(Collected data)
Segment Open
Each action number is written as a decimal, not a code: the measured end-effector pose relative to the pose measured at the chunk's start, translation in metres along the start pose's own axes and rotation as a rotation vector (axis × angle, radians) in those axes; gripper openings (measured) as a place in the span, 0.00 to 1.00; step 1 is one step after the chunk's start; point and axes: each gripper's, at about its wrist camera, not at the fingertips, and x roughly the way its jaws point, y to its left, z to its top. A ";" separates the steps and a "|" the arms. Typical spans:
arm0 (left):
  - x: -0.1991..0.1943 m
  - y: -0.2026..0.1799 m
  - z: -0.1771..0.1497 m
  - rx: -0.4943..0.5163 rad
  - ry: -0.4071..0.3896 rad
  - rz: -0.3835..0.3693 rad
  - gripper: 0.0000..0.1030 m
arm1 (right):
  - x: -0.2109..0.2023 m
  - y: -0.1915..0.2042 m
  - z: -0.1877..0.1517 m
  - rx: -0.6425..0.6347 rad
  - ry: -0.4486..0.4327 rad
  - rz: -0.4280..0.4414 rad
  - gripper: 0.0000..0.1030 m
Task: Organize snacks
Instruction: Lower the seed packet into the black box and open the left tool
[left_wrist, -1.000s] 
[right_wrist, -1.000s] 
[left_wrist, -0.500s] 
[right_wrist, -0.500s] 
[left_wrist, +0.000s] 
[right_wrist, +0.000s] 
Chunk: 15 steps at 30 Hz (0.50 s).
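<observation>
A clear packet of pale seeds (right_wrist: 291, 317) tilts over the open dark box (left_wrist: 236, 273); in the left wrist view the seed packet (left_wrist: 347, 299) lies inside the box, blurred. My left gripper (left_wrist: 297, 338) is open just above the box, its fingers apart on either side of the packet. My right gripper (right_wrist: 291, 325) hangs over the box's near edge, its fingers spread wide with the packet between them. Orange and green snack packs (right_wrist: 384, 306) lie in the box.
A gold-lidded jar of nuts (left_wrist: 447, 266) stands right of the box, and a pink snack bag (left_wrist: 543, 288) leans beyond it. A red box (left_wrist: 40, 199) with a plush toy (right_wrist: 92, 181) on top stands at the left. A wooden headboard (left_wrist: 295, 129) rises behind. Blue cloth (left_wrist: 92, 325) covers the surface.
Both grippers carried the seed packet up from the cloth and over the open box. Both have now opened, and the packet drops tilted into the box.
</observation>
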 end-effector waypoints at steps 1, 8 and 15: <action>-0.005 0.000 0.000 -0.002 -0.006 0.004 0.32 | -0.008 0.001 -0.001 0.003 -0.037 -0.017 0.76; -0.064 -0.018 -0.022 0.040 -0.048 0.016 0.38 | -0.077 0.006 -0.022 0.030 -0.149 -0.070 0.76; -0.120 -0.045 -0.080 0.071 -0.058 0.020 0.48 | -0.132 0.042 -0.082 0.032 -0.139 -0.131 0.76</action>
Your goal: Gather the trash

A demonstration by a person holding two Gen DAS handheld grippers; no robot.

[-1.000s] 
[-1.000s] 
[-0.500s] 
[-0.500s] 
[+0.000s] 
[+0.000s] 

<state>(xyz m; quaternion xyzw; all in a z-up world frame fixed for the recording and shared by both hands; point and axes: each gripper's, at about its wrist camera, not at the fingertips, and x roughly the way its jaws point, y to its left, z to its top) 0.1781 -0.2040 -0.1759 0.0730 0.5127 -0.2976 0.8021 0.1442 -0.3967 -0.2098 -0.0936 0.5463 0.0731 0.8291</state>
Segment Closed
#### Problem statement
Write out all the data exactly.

#### Solution to this problem
Each action number is written as a decimal, not a code: the measured end-effector pose relative to the pose measured at the chunk's start, translation in metres along the start pose's own axes and rotation as a rotation vector (axis × angle, radians) in those axes; gripper openings (measured) as a place in the span, 0.00 to 1.00; step 1 is one step after the chunk's start; point and axes: each gripper's, at about its wrist camera, not at the fingertips, and x roughly the way its jaws point, y to its left, z to its top. A ";" separates the steps and a "|" the arms. Typical spans:
arm0 (left):
  - x: -0.1991..0.1943 m
  - y: -0.2026..0.1799 m
  - z: -0.1771..0.1497 m
  - rx: -0.4943..0.5163 rad
  - ry: -0.4071..0.3896 rad
  - rz: -0.3835..0.3693 rad
  - gripper: 0.0000..0.1030 m
arm1 (right):
  - x: -0.2109..0.2023 m
  - y: -0.1915..0.2042 m
  - z: -0.1877..0.1517 m
  - rx: -0.6425..0.6347 rad
  - ry: -0.4486..0.4327 rad
  - rz: -0.4280..0.4414 rad
  - gripper: 0.0000..0.1030 m
Task: Organize snacks
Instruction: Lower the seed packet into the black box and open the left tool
[left_wrist, -1.000s] 
[right_wrist, -1.000s] 
[left_wrist, -0.500s] 
[right_wrist, -0.500s] 
[left_wrist, +0.000s] 
[right_wrist, +0.000s] 
Chunk: 15 steps at 30 Hz (0.50 s).
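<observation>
A clear packet of pale seeds (right_wrist: 291, 317) tilts over the open dark box (left_wrist: 236, 273); in the left wrist view the seed packet (left_wrist: 347, 299) lies inside the box, blurred. My left gripper (left_wrist: 297, 338) is open just above the box, its fingers apart on either side of the packet. My right gripper (right_wrist: 291, 325) hangs over the box's near edge, its fingers spread wide with the packet between them. Orange and green snack packs (right_wrist: 384, 306) lie in the box.
A gold-lidded jar of nuts (left_wrist: 447, 266) stands right of the box, and a pink snack bag (left_wrist: 543, 288) leans beyond it. A red box (left_wrist: 40, 199) with a plush toy (right_wrist: 92, 181) on top stands at the left. A wooden headboard (left_wrist: 295, 129) rises behind. Blue cloth (left_wrist: 92, 325) covers the surface.
Both grippers carried the seed packet up from the cloth and over the open box. Both have now opened, and the packet drops tilted into the box.
</observation>
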 end-effector waypoints at steps 1, 8 and 15: <action>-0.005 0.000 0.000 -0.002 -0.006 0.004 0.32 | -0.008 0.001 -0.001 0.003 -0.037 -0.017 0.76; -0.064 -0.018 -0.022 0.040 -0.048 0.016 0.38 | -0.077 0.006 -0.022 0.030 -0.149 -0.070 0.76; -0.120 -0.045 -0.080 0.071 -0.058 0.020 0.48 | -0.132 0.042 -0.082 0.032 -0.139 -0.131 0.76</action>
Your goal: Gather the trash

A demonstration by a person holding two Gen DAS handheld grippers; no robot.

[-1.000s] 
[-1.000s] 
[-0.500s] 
[-0.500s] 
[+0.000s] 
[+0.000s] 

<state>(xyz m; quaternion xyzw; all in a z-up world frame fixed for the recording and shared by both hands; point and axes: each gripper's, at about its wrist camera, not at the fingertips, and x roughly the way its jaws point, y to its left, z to its top) 0.1781 -0.2040 -0.1759 0.0730 0.5127 -0.2976 0.8021 0.1442 -0.3967 -0.2098 -0.0936 0.5463 0.0731 0.8291</state>

There is no more to the output.